Evaluación de limitaciones difusionales
Los experimentos se llevaron a cabo mediante la adaptación a CALB del procedimiento utilizado
para la subtilisina por Bedell et al. (1998) La CALB purificada se inactivó incubando 1 mg / ml de
enzima en tampón de acetato sódico 0,02 M (pH 6) que contenía 0,002 M de p-nitrofenilfosfato de
dietilo (proporción molar de inhibidor / proteína 70) siguiendo el procedimiento de Moreau et al.
(1991). La enzima se inactivó completamente en 2 h y no se detectó actividad con laurato de p-
nitrofenilo. La enzima inactivada luego se dializó frente a tampón de fosfato de potasio 0,01 M (pH
7) a 4 ° C durante 16 h. Muestras de enzimas
(0,2 mg de proteína de lipasa total) que contiene diferentes porcentajes de lipasa inactivada.
Cuando se probó el efecto de PEG, las muestras de enzima (0,2 mg) se liofilizaron en presencia de
100 mg de PEG (PEG: proporción molar de proteína 3500). Las velocidades de transesterificación
iniciales se midieron en tolueno usando la reacción modelo entre 1-octanol y acetato de vinilo, en
un volumen de reacción de 10 ml. Las preparaciones enzimáticas, el disolvente y los reactivos se
equilibraron frente a tamices moleculares (aw <0,1).
Experimentos de Reciclaje
Una muestra de CALB + PEG (0,02 mg de CALB coliofilizado con 10 mg de PEG), preparada como se
describió previamente, se usó para varios ciclos de reacción de transesterificación usando la
reacción modelo entre 1-octanol y acetato de vinilo para dar 1-octilacetato. Cada ciclo de reacción
se llevó a cabo a aw <0,1 después de equilibrar el disolvente, todos los reactivos y la preparación
enzimática frente a los tamices moleculares durante al menos 48 h. La preparación de CALB + PEG
se recuperó al final de cada ciclo precipitando el complejo enzima / PEG. Para este propósito, se
añadió 1 ml de volumen de reacción a 2 ml de éter de petróleo y luego se centrifugó a 4000 rpm. El
precipitado se recuperó, se lavó con 2 ml de éter de petróleo y se dejó secar en presencia de tamices
moleculares antes de ser reutilizado. El quinto ciclo se llevó a cabo de una manera diferente.
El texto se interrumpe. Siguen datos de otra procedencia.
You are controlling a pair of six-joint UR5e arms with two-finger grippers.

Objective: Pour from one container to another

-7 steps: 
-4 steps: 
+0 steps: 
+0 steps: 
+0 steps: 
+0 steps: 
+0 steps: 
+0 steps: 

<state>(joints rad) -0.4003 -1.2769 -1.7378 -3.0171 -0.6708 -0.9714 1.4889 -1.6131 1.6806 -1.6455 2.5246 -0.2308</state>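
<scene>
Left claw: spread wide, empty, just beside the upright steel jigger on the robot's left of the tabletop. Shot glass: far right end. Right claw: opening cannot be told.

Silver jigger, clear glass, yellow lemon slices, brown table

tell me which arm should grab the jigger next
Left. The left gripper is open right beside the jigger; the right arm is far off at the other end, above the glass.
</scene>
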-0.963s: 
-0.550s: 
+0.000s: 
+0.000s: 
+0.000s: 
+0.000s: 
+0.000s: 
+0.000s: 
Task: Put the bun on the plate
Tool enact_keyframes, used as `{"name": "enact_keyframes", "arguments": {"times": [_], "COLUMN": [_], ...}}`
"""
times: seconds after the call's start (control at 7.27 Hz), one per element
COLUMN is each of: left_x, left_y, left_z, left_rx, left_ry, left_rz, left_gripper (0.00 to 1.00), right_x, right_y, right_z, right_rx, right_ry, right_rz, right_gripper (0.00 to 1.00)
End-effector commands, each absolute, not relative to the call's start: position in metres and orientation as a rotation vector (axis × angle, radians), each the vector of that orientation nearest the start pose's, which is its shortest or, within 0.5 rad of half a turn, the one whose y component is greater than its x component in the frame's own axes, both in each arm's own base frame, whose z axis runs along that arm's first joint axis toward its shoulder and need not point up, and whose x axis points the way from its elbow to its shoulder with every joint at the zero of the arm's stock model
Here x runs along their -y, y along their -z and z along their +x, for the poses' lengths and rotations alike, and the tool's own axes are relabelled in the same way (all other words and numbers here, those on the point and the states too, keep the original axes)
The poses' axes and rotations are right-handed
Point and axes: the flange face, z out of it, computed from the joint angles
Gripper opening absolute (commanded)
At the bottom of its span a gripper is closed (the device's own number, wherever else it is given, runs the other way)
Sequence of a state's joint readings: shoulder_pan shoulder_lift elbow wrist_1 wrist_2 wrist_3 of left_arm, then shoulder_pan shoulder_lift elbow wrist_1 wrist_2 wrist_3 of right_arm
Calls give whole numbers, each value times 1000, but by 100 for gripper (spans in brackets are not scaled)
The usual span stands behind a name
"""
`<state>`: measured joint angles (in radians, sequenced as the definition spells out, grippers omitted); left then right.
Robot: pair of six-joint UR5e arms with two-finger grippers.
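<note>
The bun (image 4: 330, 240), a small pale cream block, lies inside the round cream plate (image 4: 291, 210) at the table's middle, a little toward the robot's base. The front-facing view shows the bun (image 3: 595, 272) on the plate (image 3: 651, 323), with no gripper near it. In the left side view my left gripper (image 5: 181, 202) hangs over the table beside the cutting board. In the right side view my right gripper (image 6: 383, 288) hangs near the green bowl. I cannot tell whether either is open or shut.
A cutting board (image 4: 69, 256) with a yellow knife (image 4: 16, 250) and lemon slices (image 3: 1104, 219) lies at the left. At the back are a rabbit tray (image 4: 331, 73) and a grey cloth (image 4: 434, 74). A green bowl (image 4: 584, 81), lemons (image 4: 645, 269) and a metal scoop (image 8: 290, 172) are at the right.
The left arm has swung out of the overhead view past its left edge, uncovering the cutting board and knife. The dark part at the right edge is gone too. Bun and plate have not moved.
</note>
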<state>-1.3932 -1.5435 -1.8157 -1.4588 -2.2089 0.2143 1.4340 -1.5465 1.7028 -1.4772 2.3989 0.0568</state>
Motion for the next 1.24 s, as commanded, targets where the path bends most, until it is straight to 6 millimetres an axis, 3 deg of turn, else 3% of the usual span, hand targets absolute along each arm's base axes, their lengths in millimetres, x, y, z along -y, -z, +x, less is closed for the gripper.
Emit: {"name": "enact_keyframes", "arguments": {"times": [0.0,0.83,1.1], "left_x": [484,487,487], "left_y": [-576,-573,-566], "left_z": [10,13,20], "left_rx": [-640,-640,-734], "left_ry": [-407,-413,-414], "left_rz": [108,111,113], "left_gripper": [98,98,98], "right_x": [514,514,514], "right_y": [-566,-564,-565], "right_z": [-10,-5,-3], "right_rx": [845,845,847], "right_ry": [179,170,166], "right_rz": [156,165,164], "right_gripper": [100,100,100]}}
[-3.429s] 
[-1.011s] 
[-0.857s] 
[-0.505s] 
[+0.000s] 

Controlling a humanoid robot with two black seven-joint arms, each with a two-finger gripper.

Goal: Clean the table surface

Después de la precipitación, el complejo de enzima / PEG se disolvió en 0,4 ml de tampón de fosfato
de potasio 0,01 M (pH 7), y se liofilizó antes de preequilibrarse frente a tamices moleculares y se
usó.
Lipase Activity in Aqueous Buffer
The hydrolytic activity of purified CALB was determined
using vinylacetate as substrate (100 mL/mL) in 0.05 M potassium
phosphate buffer (pH 7) at 25°C. The acetic acid
produced was titrated with sodium hydroxide using pH-stat
equipment (718 Stat Titrino Metrohm).